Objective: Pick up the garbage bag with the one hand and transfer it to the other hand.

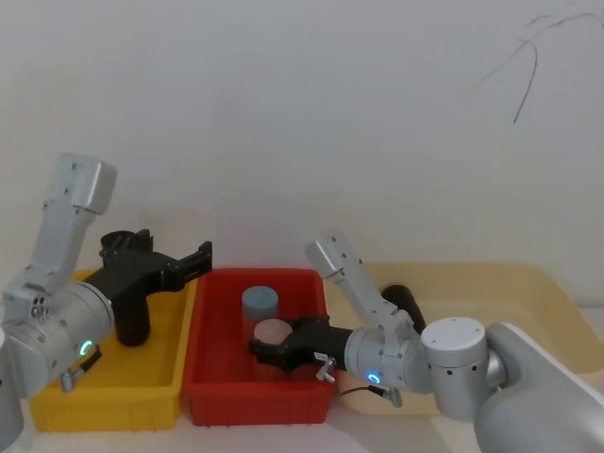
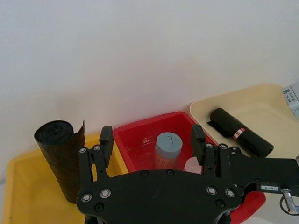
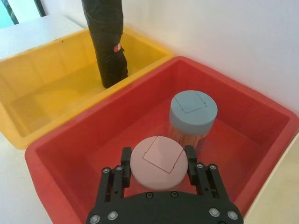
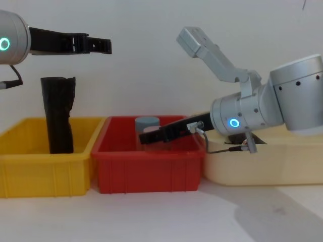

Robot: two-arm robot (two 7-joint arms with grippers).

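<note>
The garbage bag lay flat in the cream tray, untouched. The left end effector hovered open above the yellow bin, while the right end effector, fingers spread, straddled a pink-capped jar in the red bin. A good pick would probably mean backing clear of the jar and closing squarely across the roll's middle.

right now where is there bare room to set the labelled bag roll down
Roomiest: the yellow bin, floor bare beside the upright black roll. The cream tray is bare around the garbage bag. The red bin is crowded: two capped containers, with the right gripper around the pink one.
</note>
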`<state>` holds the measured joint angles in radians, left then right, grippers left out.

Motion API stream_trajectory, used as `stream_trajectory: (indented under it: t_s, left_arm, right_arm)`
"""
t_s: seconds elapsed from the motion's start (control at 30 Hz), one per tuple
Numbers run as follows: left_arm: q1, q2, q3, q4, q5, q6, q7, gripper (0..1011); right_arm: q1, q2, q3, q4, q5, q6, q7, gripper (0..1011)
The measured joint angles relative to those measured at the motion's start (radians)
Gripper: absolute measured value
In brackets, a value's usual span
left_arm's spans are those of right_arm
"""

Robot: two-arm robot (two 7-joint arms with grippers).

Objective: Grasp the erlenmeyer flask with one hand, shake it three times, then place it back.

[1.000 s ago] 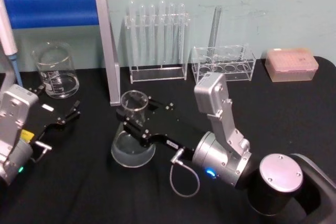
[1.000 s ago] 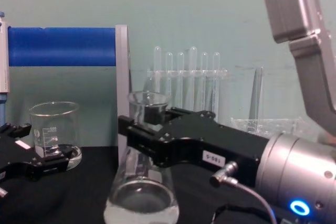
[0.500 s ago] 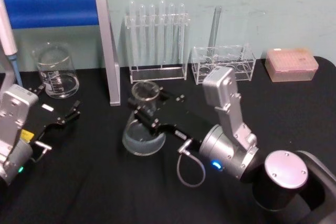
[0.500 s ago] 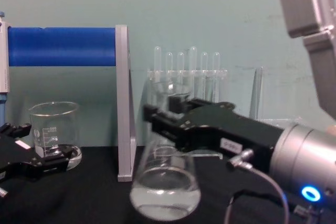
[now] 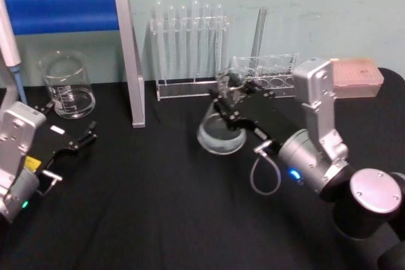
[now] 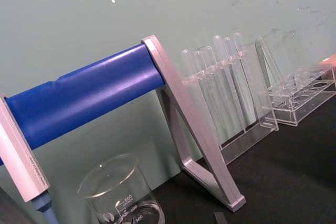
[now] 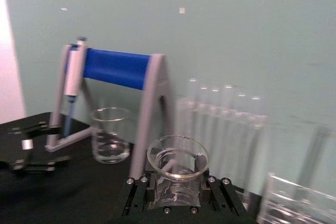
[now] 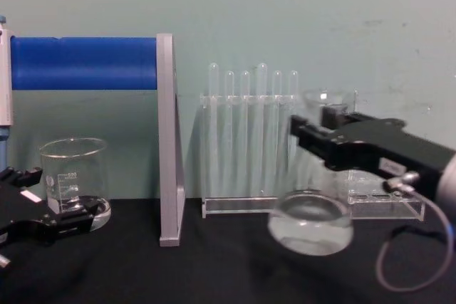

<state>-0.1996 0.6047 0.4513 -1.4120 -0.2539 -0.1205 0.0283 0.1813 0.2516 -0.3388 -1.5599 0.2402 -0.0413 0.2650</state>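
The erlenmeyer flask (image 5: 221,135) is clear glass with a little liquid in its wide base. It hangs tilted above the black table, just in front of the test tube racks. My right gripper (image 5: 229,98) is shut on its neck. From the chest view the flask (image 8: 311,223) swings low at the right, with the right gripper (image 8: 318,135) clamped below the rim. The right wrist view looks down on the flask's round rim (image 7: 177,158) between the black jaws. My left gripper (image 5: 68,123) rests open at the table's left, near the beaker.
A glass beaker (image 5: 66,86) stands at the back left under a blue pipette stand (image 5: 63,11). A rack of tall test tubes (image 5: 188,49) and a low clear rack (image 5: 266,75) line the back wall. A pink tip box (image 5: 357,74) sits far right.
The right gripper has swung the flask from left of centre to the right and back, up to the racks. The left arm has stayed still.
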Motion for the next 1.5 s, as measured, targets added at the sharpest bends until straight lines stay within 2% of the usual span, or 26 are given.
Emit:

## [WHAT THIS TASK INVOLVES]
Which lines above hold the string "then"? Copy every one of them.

## [YOUR SOLUTION]
`<state>` holds the measured joint angles in radians, left then right, grippers left out.
Objective: Grasp the erlenmeyer flask with one hand, shake it three times, then place it back.

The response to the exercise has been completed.